In history, there were more than sixty teahouses in Wuzhen at the most. The Fang Lu Ge, Sanyi Tower, Changchun Tower, Yidong Sky, Mingyue Tower, Tianyun Tower and so on located in the central city were relatively large in scale and of high quality, and the status of tea customers was also more prestigious; And the small tea houses scattered in the East, South, West and North Gates are all served farmers from the surrounding townships who come to the town to do business. Both have their own characteristics, the former is commonly known as Street Village, which is more elegant; But when it comes to reflecting the original taste and simplicity of water towns, the latter, commonly known as rural villages, is closer. The rural village only opens in the morning, while street village often opens in the afternoon. The most famous "Fang Lu Ge" teahouse not only appeared in the works of literary master Mao Dun, but also became famous due to the legend that tea sage Lu Yu visited the owner of the teahouse Lu Tong twice.
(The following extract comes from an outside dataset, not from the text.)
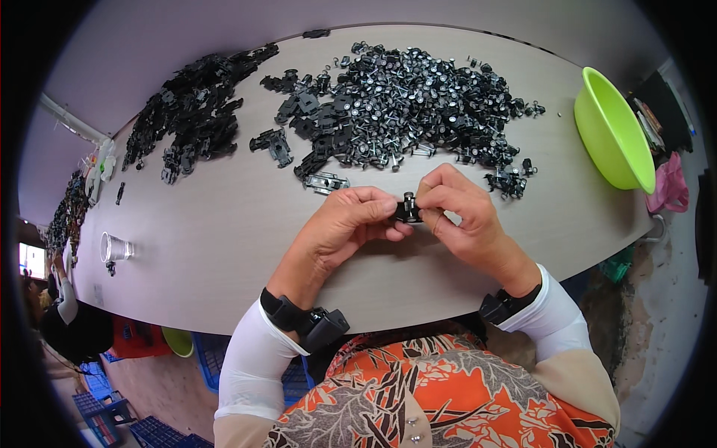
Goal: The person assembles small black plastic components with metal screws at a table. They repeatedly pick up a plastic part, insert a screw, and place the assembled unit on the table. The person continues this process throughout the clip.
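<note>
Between my hands, just off the table's near side, is a small black plastic part that looks like a toy car chassis (402,213). My left hand (347,220) pinches its left end between thumb and fingers. A short wheel axle (410,205), with a round wheel at either end, stands across the chassis. My right hand (467,213) is closed with its fingertips at that axle, partly covering it. Just beyond my left hand lies a grey and black chassis (326,183).
Many wheel axles (426,97) are heaped ahead, with black chassis parts (310,112) along the heap's left side. Another chassis pile (190,112) lies farther left. A clear cup (116,247) stands left; a lime-green basin (614,134) sits at the right edge. Another person (67,321) works at far left.
</note>
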The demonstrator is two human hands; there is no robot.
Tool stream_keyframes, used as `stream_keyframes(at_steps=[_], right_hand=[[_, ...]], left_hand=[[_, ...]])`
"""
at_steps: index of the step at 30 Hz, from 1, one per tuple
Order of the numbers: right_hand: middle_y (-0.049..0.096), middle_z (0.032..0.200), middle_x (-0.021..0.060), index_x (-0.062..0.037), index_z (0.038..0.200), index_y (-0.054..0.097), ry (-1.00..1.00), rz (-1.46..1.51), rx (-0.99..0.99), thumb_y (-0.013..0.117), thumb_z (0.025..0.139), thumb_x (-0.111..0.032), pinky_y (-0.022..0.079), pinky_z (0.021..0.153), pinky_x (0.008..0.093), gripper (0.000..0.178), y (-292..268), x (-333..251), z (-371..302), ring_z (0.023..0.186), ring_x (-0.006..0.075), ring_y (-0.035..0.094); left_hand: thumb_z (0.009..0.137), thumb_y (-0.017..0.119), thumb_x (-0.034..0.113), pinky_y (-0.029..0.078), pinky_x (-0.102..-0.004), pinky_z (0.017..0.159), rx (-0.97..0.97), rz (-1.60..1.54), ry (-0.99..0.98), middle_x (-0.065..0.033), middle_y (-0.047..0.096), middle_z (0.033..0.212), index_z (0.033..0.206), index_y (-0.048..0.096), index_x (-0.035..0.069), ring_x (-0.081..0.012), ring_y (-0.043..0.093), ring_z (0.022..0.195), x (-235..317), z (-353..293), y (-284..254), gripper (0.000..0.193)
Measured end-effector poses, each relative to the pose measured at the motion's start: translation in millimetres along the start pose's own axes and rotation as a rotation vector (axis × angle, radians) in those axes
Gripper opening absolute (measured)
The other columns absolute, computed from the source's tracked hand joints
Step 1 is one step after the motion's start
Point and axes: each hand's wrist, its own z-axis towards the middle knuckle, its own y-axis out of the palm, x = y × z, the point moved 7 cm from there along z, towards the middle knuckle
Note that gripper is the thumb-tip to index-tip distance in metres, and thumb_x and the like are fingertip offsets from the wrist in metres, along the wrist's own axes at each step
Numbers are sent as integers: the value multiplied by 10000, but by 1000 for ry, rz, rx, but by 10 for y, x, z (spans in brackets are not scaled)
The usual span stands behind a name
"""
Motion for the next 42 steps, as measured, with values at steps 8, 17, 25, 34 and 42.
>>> stream_keyframes(at_steps=[8,17,25,34,42], right_hand=[[545,858,99,3,861,616,-42,-96,-68,610,695,120,478,560,332,203,70,-74,2,671,251,589],[519,852,111,-5,817,584,-76,-140,-55,606,692,99,476,559,369,165,102,-127,0,662,280,578],[476,838,123,-14,776,555,2,-229,-111,594,693,80,476,558,408,131,209,-140,-6,660,317,565],[502,891,119,-56,1057,532,-103,-61,-101,597,696,78,505,589,400,391,318,-282,-41,736,319,590],[578,970,127,-41,998,578,-35,55,-63,587,744,68,504,634,386,277,92,-53,-13,740,316,611]], left_hand=[[901,676,185,596,-337,742,-15,54,21,-109,677,855,863,618,20,-255,709,808,-49,-7,-2,179],[913,664,199,598,-373,752,62,107,23,-113,681,880,858,635,12,-223,690,774,-36,-27,21,197],[926,634,159,588,-376,787,46,102,91,-92,671,863,864,642,-3,-196,673,791,-80,-39,-3,174],[831,671,42,521,-259,680,162,232,196,-19,582,808,817,526,54,-111,600,743,-70,-259,81,146],[752,672,-37,550,-301,656,410,230,435,-94,575,901,792,445,62,-163,603,739,-37,-988,-80,251]])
The reason why teahouses have gone through thousands of years of changes, ups and downs, and continue to this day is due to its role as a fundamental aspect of life. Some tea guests enter the teahouse after finishing the morning market and chat casually with their neighbors sitting around the table; some people sneak into tea houses as soon as they arrive at the morning market, trading at tea tables on the street, leisurely drinking tea while calmly bargaining. In the era of outdated information dissemination, teahouses were important places for information exchange and handling public affairs. A teahouse was the "Xinhua News Agency" of a small town, where all kinds of news were released. The Yangtze River floods, this year's silkworms’ growing, Li family got a daughter-in-law, and the Zhang family's flower cat gave birth to five cubs... lively and noisy, but with endless fun. Nowadays, although village radio, newspapers, and television have become the fastest channels for news dissemination, tea guests still enjoy chatting in teahouses, and that kind of zero distance communication is truly irreplaceable by any media.